Harry and six others including pop icon Elton John and husband David Furnish are suing Associated Newspapers Ltd (ANL), the publisher of the Daily Mail and The Mail on Sunday tabloids, over alleged privacy breaches.
A nine-week trial in the long-running case is due to begin Monday at the High Court in London, when Harry may attend for three days of opening statements.
The 41-year-old is then due to take the stand for a full day of testimony on Thursday, the draft trial schedule shared with reporters by lawyers showed.
Actress Elizabeth Hurley is set to give evidence the following week, followed by John and Furnish in early February.
It will be a rare trip back to Britain for the prince, also known as the Duke of Sussex, who stepped back from royal duties in 2020 and relocated eventually to California with wife Meghan, where they live with their two children.
During his last UK visit in September, Harry met with his father King Charles III seeking to start to repair a bitter rift with his immediate family.

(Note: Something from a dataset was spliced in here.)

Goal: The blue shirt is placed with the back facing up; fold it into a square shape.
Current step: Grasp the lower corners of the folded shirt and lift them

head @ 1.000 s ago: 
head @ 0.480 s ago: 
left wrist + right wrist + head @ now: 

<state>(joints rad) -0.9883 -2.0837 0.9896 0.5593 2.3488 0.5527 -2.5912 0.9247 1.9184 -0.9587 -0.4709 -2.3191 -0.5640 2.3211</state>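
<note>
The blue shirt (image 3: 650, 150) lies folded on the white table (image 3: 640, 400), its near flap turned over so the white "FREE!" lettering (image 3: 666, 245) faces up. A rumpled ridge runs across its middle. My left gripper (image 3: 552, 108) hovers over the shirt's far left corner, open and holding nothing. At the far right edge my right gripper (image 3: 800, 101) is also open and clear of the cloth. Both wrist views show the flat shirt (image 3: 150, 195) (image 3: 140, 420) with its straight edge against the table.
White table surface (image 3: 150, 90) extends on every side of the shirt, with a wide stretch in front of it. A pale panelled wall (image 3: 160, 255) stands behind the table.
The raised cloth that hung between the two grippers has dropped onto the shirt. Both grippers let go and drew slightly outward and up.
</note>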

But UK media have said there are no plans for Harry to see his father during next week's visit.
The prince has waged several legal battles with UK tabloids over privacy invasion accusations, including phone hacking.
In 2023, he made history by becoming the first senior British royal to give evidence in court for more than a century, when he testified as part of a claim against Mirror Group Newspapers (MGN).
The High Court ruled later that year that Harry was a victim of phone hacking by journalists working for those papers, and awarded him £140,600 ($188,000) in damages.
- Phone tapping -
Harry last year settled a long-running lawsuit against Rupert Murdoch's UK tabloid publisher, which agreed to pay him "substantial damages" after admitting intruding into his private life, including by hacking his phone.
In the remaining ANL case, Harry and the others accuse its papers of various alleged wrongdoing, including tapping phone calls and impersonating individuals to obtain medical information for articles. The accusations are firmly denied.
Lawyers for the claimants said the alleged unlawful acts were carried out from 1993 to 2011, but some took place as late as 2018.
A pre-trial hearing on Thursday at the High Court saw lawyers for both sides wrangling over various unresolved matters, including a challenge by the claimants' lawyers over the planned opening statement by ANL's legal team.
Judge Matthew Nicklin ruled that a small portion of the opening statement should be amended, but refused to order larger changes.